• _Work request_
Only an exact copy of the entries will serve as the answer.

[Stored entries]
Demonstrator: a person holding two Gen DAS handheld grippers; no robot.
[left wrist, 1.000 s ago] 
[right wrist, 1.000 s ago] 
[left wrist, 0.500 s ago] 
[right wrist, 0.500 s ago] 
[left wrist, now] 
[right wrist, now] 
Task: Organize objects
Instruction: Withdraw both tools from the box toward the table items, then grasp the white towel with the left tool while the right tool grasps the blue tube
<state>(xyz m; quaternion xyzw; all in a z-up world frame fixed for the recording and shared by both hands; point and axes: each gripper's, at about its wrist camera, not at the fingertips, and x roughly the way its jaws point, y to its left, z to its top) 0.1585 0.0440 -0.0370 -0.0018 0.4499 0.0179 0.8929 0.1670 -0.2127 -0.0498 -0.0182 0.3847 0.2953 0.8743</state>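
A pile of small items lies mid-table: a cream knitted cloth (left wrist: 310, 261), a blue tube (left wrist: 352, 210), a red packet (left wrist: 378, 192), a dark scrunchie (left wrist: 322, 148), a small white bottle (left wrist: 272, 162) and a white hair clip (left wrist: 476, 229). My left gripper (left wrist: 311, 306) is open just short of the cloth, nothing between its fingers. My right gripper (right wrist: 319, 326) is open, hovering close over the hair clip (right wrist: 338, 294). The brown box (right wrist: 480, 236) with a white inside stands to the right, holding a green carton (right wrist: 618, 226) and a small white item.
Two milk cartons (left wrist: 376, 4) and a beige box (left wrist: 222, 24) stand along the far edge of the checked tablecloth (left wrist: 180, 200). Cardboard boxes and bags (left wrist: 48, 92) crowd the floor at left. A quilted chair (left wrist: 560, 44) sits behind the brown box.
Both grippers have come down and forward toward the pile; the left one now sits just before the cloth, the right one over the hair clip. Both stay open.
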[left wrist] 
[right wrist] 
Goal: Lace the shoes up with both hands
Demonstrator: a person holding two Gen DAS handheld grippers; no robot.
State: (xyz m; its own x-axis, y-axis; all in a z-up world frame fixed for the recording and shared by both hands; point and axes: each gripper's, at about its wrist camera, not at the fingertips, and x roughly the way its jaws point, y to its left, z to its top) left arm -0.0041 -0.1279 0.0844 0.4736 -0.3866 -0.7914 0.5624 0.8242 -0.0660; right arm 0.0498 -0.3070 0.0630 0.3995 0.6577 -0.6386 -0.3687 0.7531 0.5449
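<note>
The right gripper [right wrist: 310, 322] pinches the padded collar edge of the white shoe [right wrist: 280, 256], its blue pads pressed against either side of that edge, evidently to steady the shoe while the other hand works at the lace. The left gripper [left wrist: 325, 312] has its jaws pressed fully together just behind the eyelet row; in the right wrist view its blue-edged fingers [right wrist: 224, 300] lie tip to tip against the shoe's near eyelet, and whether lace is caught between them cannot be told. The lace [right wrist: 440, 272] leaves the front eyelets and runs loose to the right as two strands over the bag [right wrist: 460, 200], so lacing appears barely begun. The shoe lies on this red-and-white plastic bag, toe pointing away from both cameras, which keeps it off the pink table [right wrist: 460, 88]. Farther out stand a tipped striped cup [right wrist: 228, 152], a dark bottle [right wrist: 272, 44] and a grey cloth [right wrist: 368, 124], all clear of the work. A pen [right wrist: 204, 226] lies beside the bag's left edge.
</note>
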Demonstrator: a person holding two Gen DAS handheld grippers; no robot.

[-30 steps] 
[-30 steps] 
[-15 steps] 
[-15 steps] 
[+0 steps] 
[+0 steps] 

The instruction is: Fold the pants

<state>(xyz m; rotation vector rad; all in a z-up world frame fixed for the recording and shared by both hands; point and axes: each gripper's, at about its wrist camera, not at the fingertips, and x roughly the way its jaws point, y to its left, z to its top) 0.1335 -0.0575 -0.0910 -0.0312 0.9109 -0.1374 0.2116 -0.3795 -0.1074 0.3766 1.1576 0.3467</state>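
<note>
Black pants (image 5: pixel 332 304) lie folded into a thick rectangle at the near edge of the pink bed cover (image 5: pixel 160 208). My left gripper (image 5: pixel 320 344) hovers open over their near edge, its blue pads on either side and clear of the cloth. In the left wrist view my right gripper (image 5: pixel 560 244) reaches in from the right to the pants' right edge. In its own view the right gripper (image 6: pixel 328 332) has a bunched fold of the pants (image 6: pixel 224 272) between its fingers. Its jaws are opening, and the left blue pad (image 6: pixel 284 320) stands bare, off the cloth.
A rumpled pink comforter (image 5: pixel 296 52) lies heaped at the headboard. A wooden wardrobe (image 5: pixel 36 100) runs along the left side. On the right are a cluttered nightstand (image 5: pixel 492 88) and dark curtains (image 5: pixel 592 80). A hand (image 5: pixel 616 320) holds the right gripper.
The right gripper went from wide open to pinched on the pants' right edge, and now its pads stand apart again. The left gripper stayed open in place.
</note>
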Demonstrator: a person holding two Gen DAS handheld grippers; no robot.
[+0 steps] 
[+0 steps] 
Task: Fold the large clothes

• _Task output_
Demonstrator: a person holding two Gen DAS handheld grippers; no robot.
[left wrist, 1.000 s ago] 
[right wrist, 1.000 s ago] 
[left wrist, 0.500 s ago] 
[right wrist, 0.500 s ago] 
[left wrist, now] 
[right wrist, now] 
Task: Organize objects
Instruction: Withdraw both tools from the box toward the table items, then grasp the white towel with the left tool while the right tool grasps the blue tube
<state>(xyz m; quaternion xyzw; all in a z-up world frame fixed for the recording and shared by both hands; point and axes: each gripper's, at about its wrist camera, not at the fingertips, and x roughly the way its jaws point, y to its left, z to its top) 0.1585 0.0440 -0.0370 -0.0018 0.4499 0.0179 0.8929 0.1670 -0.2127 -0.0498 -0.0182 0.3847 0.2953 0.8743</state>
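A pile of small items lies mid-table: a cream knitted cloth (left wrist: 310, 261), a blue tube (left wrist: 352, 210), a red packet (left wrist: 378, 192), a dark scrunchie (left wrist: 322, 148), a small white bottle (left wrist: 272, 162) and a white hair clip (left wrist: 476, 229). My left gripper (left wrist: 311, 306) is open just short of the cloth, nothing between its fingers. My right gripper (right wrist: 319, 326) is open, hovering close over the hair clip (right wrist: 338, 294). The brown box (right wrist: 480, 236) with a white inside stands to the right, holding a green carton (right wrist: 618, 226) and a small white item.
Two milk cartons (left wrist: 376, 4) and a beige box (left wrist: 222, 24) stand along the far edge of the checked tablecloth (left wrist: 180, 200). Cardboard boxes and bags (left wrist: 48, 92) crowd the floor at left. A quilted chair (left wrist: 560, 44) sits behind the brown box.
Both grippers have come down and forward toward the pile; the left one now sits just before the cloth, the right one over the hair clip. Both stay open.
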[left wrist] 
[right wrist] 
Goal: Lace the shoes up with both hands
Demonstrator: a person holding two Gen DAS handheld grippers; no robot.
State: (xyz m; its own x-axis, y-axis; all in a z-up world frame fixed for the recording and shared by both hands; point and axes: each gripper's, at about its wrist camera, not at the fingertips, and x roughly the way its jaws point, y to its left, z to its top) left arm -0.0041 -0.1279 0.0844 0.4736 -0.3866 -0.7914 0.5624 0.8242 -0.0660; right arm 0.0498 -0.3070 0.0630 0.3995 0.6577 -0.6386 -0.3687 0.7531 0.5449
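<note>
The right gripper [right wrist: 310, 322] pinches the padded collar edge of the white shoe [right wrist: 280, 256], its blue pads pressed against either side of that edge, evidently to steady the shoe while the other hand works at the lace. The left gripper [left wrist: 325, 312] has its jaws pressed fully together just behind the eyelet row; in the right wrist view its blue-edged fingers [right wrist: 224, 300] lie tip to tip against the shoe's near eyelet, and whether lace is caught between them cannot be told. The lace [right wrist: 440, 272] leaves the front eyelets and runs loose to the right as two strands over the bag [right wrist: 460, 200], so lacing appears barely begun. The shoe lies on this red-and-white plastic bag, toe pointing away from both cameras, which keeps it off the pink table [right wrist: 460, 88]. Farther out stand a tipped striped cup [right wrist: 228, 152], a dark bottle [right wrist: 272, 44] and a grey cloth [right wrist: 368, 124], all clear of the work. A pen [right wrist: 204, 226] lies beside the bag's left edge.
</note>
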Demonstrator: a person holding two Gen DAS handheld grippers; no robot.

[-30 steps] 
[-30 steps] 
[-15 steps] 
[-15 steps] 
[+0 steps] 
[+0 steps] 

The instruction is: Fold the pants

<state>(xyz m; rotation vector rad; all in a z-up world frame fixed for the recording and shared by both hands; point and axes: each gripper's, at about its wrist camera, not at the fingertips, and x roughly the way its jaws point, y to its left, z to its top) 0.1335 -0.0575 -0.0910 -0.0312 0.9109 -0.1374 0.2116 -0.3795 -0.1074 0.3766 1.1576 0.3467</state>
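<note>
Black pants (image 5: pixel 332 304) lie folded into a thick rectangle at the near edge of the pink bed cover (image 5: pixel 160 208). My left gripper (image 5: pixel 320 344) hovers open over their near edge, its blue pads on either side and clear of the cloth. In the left wrist view my right gripper (image 5: pixel 560 244) reaches in from the right to the pants' right edge. In its own view the right gripper (image 6: pixel 328 332) has a bunched fold of the pants (image 6: pixel 224 272) between its fingers. Its jaws are opening, and the left blue pad (image 6: pixel 284 320) stands bare, off the cloth.
A rumpled pink comforter (image 5: pixel 296 52) lies heaped at the headboard. A wooden wardrobe (image 5: pixel 36 100) runs along the left side. On the right are a cluttered nightstand (image 5: pixel 492 88) and dark curtains (image 5: pixel 592 80). A hand (image 5: pixel 616 320) holds the right gripper.
The right gripper went from wide open to pinched on the pants' right edge, and now its pads stand apart again. The left gripper stayed open in place.
</note>
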Demonstrator: a person holding two Gen DAS handheld grippers; no robot.
[+0 steps] 
[+0 steps] 
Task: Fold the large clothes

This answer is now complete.